- WHAT THE TASK REQUIRES:
Leave out the pictures and restate the rest of the data exactly.

· · ·

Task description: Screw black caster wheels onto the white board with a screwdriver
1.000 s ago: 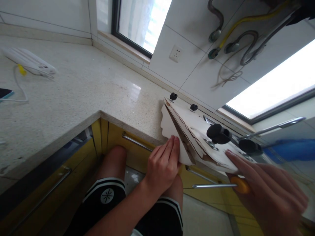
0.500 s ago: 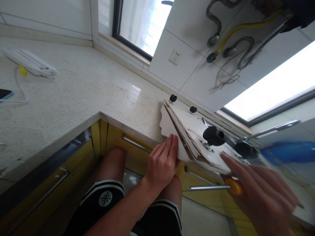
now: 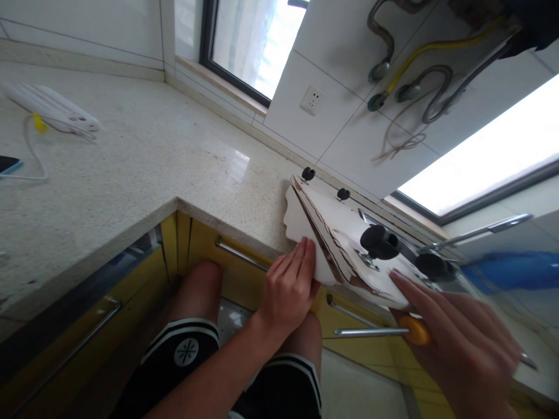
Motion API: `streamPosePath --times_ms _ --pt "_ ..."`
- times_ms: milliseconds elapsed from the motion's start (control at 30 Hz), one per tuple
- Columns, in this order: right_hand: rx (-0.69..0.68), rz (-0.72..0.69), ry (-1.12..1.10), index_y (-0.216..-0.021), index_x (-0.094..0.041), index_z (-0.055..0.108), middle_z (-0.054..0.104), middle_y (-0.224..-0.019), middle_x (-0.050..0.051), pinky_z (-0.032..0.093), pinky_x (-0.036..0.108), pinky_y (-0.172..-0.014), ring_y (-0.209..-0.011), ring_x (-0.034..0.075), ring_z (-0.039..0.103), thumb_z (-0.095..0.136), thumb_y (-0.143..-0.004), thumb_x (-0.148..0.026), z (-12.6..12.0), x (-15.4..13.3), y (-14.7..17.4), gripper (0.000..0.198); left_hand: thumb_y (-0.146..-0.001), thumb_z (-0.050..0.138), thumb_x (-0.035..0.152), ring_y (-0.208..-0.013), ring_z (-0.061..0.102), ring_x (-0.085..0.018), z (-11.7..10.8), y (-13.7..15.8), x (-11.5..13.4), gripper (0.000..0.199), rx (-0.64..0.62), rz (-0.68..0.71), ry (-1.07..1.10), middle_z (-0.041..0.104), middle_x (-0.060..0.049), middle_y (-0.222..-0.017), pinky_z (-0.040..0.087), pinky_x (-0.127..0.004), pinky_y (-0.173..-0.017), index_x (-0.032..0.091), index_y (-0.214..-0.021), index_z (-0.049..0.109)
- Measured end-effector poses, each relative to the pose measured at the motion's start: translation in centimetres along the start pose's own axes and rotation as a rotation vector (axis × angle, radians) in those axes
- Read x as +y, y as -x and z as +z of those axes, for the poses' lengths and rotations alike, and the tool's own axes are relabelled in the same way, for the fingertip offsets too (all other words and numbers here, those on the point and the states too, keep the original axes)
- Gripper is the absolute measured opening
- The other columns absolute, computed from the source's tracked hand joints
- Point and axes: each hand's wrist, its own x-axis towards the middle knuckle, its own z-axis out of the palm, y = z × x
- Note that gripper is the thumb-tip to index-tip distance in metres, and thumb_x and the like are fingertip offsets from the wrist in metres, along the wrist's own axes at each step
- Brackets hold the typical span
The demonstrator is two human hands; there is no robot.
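A white board piece with black casters (image 3: 349,227) lies wheels up at the counter's edge. Its near side is cracked and split into layers, with a scalloped lower panel (image 3: 297,218) under the gap. My left hand (image 3: 290,285) is closed on the edge of that lower panel, fingers on top and thumb hidden beneath. My right hand (image 3: 463,331) is wrapped round the orange handle of a screwdriver (image 3: 371,333), whose metal shaft points left. Fingertips of this hand also rest on the upper board beside a large caster (image 3: 379,241).
A speckled stone counter (image 3: 131,157) runs left, bearing a white power bank (image 3: 52,107) with a cable and part of a phone (image 3: 9,165). Yellow drawers (image 3: 236,270) with metal handles sit below. A faucet (image 3: 489,230) and blue item (image 3: 502,270) are at right.
Almost nothing differs. The screwdriver and my right hand have shifted very slightly; my left hand keeps its place on the board.
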Motion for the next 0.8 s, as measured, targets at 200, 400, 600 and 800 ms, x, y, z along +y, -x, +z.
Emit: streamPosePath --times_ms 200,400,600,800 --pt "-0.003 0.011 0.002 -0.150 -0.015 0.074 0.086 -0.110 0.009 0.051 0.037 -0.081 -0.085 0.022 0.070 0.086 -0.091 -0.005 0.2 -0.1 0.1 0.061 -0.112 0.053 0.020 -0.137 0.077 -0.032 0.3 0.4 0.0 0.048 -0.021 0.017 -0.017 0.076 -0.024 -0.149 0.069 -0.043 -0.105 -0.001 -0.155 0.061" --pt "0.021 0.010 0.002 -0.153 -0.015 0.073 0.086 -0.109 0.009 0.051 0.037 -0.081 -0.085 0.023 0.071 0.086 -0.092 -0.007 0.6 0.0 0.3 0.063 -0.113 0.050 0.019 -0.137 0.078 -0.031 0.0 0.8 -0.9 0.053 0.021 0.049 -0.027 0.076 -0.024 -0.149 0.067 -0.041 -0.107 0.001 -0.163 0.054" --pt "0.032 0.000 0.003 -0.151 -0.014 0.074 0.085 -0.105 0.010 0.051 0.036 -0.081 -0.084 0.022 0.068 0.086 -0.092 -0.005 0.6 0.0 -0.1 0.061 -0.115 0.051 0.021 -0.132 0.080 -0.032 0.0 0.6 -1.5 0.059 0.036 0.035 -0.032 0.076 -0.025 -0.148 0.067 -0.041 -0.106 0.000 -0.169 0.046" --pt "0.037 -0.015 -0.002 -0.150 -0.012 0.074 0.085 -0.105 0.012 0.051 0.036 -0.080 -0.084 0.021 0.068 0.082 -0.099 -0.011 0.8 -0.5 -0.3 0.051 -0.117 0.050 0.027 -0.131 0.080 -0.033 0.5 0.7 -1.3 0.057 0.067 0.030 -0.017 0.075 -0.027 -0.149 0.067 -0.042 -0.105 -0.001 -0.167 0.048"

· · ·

- WRITTEN SOLUTION:
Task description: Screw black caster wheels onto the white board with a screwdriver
1.000 s ago: 
0.500 s ago: 
now: 
Motion API: `streamPosePath --times_ms _ --pt "_ ..."`
- times_ms: milliseconds elapsed from the motion's start (control at 30 Hz), one per tuple
- Columns, in this order: right_hand: rx (-0.69..0.68), rz (-0.72..0.69), ry (-1.12..1.10), index_y (-0.216..-0.021), index_x (-0.094..0.041), index_z (-0.055..0.108), middle_z (-0.054..0.104), middle_y (-0.224..-0.019), middle_x (-0.050..0.051), pinky_z (-0.032..0.093), pinky_x (-0.036..0.108), pinky_y (-0.172..-0.014), ring_y (-0.209..-0.011), ring_x (-0.034..0.075), ring_z (-0.039..0.103), thumb_z (-0.095..0.136), thumb_y (-0.143..-0.004), thumb_x (-0.148..0.026), z (-12.6..12.0), x (-15.4..13.3), y (-14.7..17.4), gripper (0.000..0.198); left_hand: thumb_y (-0.146..-0.001), thumb_z (-0.050..0.138), thumb_x (-0.035..0.152), ring_y (-0.208..-0.013), ring_z (-0.061..0.102), ring_x (-0.085..0.018), z (-11.7..10.8), y (-13.7..15.8), x (-11.5..13.4), gripper (0.000..0.199), rx (-0.64..0.62), rz (-0.68..0.71), ry (-1.07..1.10), middle_z (-0.041..0.104), middle_x (-0.060..0.049), middle_y (-0.222..-0.017), pinky_z (-0.040..0.087), pinky_x (-0.127..0.004), pinky_y (-0.173..-0.017), index_x (-0.032..0.091), index_y (-0.214..-0.021), index_z (-0.049..0.109)
- Measured end-effector poses, each relative to the pose measured at the motion's start: translation in centimetres along the start pose's own axes and rotation as a rotation vector (axis × angle, radians) in those axes
- Read x as +y, y as -x and z as +z of those axes, for the poses' lengths and rotations alike, and the tool's own axes are relabelled in the same way, for the fingertip offsets too (all other words and numbers here, those on the point and the states too, keep the original axes)
- Gripper is the absolute measured opening
- The other columns absolute, computed from the source's tracked hand joints
- Point and axes: each hand's wrist, its own x-axis towards the middle knuckle, its own z-axis out of the palm, y = z × x
- Note that gripper is the thumb-tip to index-tip distance in metres, and thumb_x and the like are fingertip offsets from the wrist in metres, along the wrist's own axes at each step
- Brackets hold the typical span
The demonstrator is two human hands; there is no robot.
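A white board piece with black casters (image 3: 349,227) lies wheels up at the counter's edge. Its near side is cracked and split into layers, with a scalloped lower panel (image 3: 297,218) under the gap. My left hand (image 3: 290,285) is closed on the edge of that lower panel, fingers on top and thumb hidden beneath. My right hand (image 3: 463,331) is wrapped round the orange handle of a screwdriver (image 3: 371,333), whose metal shaft points left. Fingertips of this hand also rest on the upper board beside a large caster (image 3: 379,241).
A speckled stone counter (image 3: 131,157) runs left, bearing a white power bank (image 3: 52,107) with a cable and part of a phone (image 3: 9,165). Yellow drawers (image 3: 236,270) with metal handles sit below. A faucet (image 3: 489,230) and blue item (image 3: 502,270) are at right.
Almost nothing differs. The screwdriver and my right hand have shifted very slightly; my left hand keeps its place on the board.
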Motion for the next 0.8 s, as measured, targets at 200, 400, 600 and 800 ms, x, y, z along +y, -x, +z.
Emit: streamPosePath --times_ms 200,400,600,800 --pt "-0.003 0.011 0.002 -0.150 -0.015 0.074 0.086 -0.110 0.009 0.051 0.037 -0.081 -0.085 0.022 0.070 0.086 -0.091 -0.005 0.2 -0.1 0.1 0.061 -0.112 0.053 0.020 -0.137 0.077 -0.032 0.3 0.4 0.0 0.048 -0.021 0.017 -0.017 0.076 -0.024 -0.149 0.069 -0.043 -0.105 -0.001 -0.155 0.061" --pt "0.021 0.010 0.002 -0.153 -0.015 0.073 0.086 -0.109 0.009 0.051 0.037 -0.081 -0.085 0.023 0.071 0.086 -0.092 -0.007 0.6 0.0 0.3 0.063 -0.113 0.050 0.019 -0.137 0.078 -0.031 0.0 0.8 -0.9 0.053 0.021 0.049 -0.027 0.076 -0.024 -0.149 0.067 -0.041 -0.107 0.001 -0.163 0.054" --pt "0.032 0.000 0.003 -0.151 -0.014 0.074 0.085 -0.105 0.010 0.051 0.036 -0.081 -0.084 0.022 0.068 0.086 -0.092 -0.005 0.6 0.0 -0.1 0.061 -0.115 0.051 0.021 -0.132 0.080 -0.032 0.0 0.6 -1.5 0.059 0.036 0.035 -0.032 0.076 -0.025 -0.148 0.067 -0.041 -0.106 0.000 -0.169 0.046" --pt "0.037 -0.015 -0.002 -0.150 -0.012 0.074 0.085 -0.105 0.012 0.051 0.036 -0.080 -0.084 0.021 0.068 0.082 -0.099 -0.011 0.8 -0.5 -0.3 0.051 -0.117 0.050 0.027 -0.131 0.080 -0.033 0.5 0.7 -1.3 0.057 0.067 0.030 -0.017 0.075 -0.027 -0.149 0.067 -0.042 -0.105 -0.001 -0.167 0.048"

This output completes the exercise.